Owen Bieber, who led the United Auto Workers union from the auto industry’s dark days of the early 1980s to the prosperity of the mid-1990s, has died. He was 90.
The low-key Mr. Bieber had an easygoing manner that belied his 6-foot-4, 265-pound frame and the results he produced at the bargaining table.
Taking over as its president in 1983, Mr. Bieber shepherded the UAW through a recession, the Reagan era, industry downsizing, and rapidly expanding global competition. Mr. Bieber led the UAW through contract talks that won its members wages, benefits, and job and income security that were unmatched in other major US industries.
“Owen Bieber’s death is a loss for our union and all working people,’’ UAW president Rory Gamble said in a statement. “He was not afraid of tough battles or taking a stand on controversial issues.”
Under Mr. Bieber, the UAW also actively supported the Solidarity labor movement and the antiapartheid movement in South Africa. Mr. Bieber traveled to South Africa twice, raising the alarm about the imprisonment of labor activists and smuggling images of torture out of the country. In 1986, he was arrested while marching at the South African Embassy in Washington D.C.
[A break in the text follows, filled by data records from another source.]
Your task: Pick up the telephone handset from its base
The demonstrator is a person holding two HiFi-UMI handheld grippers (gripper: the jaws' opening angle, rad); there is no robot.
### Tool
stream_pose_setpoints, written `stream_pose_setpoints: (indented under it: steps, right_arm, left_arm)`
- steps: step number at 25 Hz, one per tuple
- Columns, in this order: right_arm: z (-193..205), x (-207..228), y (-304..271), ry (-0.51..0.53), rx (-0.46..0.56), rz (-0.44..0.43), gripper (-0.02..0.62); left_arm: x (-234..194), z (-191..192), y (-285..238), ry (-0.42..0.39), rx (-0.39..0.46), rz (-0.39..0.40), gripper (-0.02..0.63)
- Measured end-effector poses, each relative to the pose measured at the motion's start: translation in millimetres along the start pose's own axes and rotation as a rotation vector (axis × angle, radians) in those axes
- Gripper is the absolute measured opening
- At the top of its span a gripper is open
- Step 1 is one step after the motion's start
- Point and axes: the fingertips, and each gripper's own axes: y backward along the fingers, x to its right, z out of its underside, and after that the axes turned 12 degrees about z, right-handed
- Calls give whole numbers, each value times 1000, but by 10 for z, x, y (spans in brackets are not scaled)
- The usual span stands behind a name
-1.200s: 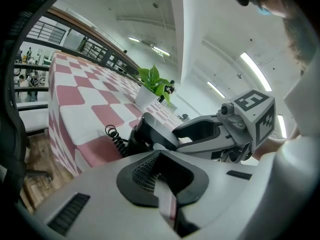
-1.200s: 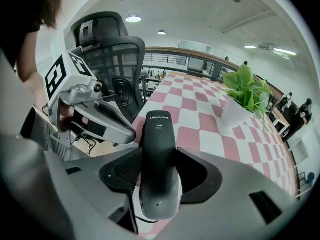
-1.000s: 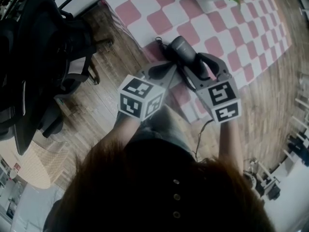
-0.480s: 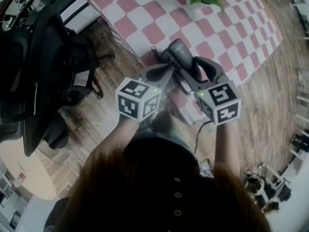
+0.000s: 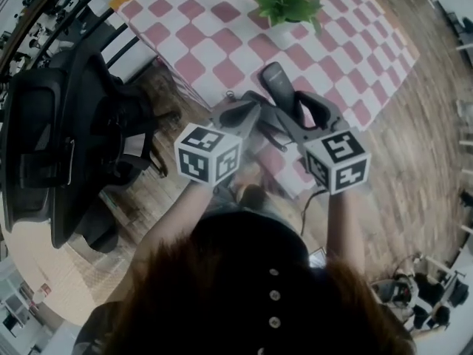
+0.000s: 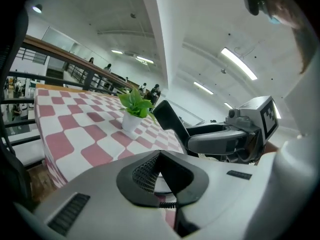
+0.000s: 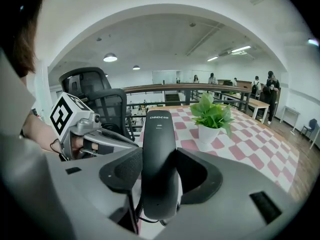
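The black telephone handset [image 5: 276, 87] stands tilted upward over the near edge of the pink-and-white checked table [image 5: 211, 46]. My right gripper [image 5: 293, 111] is shut on its lower half. In the right gripper view the handset [image 7: 160, 154] sits upright between the pads of the right gripper [image 7: 160, 176], with its cord hanging below. My left gripper [image 5: 240, 113] is just left of it, jaws together and holding nothing. In the left gripper view a bit of coiled cord [image 6: 167, 204] shows under the left gripper [image 6: 161, 176]. I cannot make out the telephone base.
A potted green plant [image 5: 284, 6] stands on the table beyond the handset. A black office chair [image 5: 66, 146] is on the wooden floor at the left. A railing [image 7: 200, 91] and people stand far behind the table.
Both grippers stay close together with the handset held throughout. The head view has swung, so the table and plant now sit lower and fuller in frame.
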Motion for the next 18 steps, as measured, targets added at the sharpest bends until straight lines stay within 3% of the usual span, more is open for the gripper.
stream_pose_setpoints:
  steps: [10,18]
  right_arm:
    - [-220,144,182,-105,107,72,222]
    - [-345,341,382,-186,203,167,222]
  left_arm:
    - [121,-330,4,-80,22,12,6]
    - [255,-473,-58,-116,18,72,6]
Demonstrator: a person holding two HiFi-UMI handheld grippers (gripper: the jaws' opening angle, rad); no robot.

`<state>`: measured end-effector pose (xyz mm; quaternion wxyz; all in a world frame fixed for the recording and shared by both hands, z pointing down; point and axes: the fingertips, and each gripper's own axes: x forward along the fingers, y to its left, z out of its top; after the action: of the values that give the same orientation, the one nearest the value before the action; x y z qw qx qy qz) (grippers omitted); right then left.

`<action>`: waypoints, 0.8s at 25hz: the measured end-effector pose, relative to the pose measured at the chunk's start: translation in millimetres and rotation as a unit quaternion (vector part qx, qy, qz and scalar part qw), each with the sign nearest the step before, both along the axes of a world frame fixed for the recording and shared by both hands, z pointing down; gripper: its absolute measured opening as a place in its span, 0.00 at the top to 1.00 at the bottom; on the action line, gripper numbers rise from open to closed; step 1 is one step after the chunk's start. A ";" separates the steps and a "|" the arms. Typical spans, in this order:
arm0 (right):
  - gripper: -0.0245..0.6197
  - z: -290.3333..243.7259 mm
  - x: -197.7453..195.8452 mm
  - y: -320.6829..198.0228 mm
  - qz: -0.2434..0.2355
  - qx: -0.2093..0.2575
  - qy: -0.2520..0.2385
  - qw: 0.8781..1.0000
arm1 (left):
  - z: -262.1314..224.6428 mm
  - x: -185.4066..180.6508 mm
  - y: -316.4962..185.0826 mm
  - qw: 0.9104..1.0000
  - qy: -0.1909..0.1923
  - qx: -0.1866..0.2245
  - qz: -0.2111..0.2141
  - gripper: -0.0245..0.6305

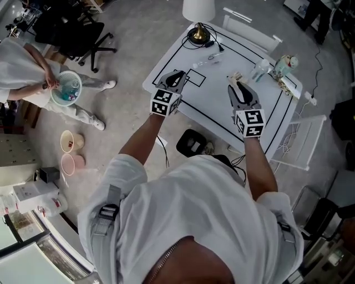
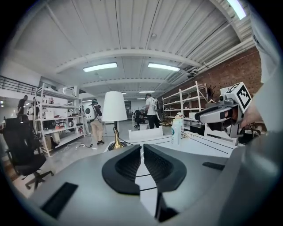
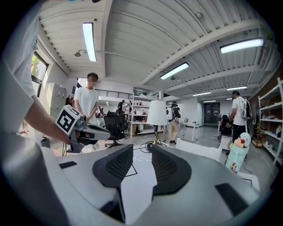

When former South African president Nelson Mandela toured the United States after his release from prison, Mr. Bieber stood at his side during a rally in Detroit. In 2003, Archbishop Desmond Tutu singled Mr. Bieber out during a visit to Grand Rapids, Mich.
Owen Bieber was born Dec. 28, 1929, in North Dorr, Mich. He joined the union in 1948 when he went to work bending wire for car seats at McInerney Spring and Wire Co. in Grand Rapids and became a shop steward the following year. By 1956 he was president of his local.
In 1961, then-UAW president Walter Reuther made Mr. Bieber a member of the regional staff. He became regional director in 1974 and was elected a UAW vice president in 1980. Three years later, he succeeded Fraser as president.
General Motors Co., Ford Motor Co., and Chrysler Corp. had to get leaner during Mr. Bieber’s tenure to compete with Japanese companies that were winning over American buyers with their smaller, more fuel-efficient cars. But the UAW was able to negotiate deals that helped workers keep their pensions or kept paychecks coming even if they were laid off.
‘‘We did what unions are supposed to do,’’ Mr. Bieber said shortly before Yokich succeeded him as president. “If you look at the rough road that workers have had to come over and live through since the late 1970s . . . a worker who belonged to the UAW, who was a member of the UAW, probably that was the best thing that could have happened to them.”
Union membership shrunk in size by about half between 1979 and 1995.
One of Mr. Bieber’s sons, Ron Bieber, is now president of the Michigan AFL-CIO labor union. “Owen Bieber left behind a world that is better off because of his activism and dedication to service to others,’’ Ron Bieber said in a statement.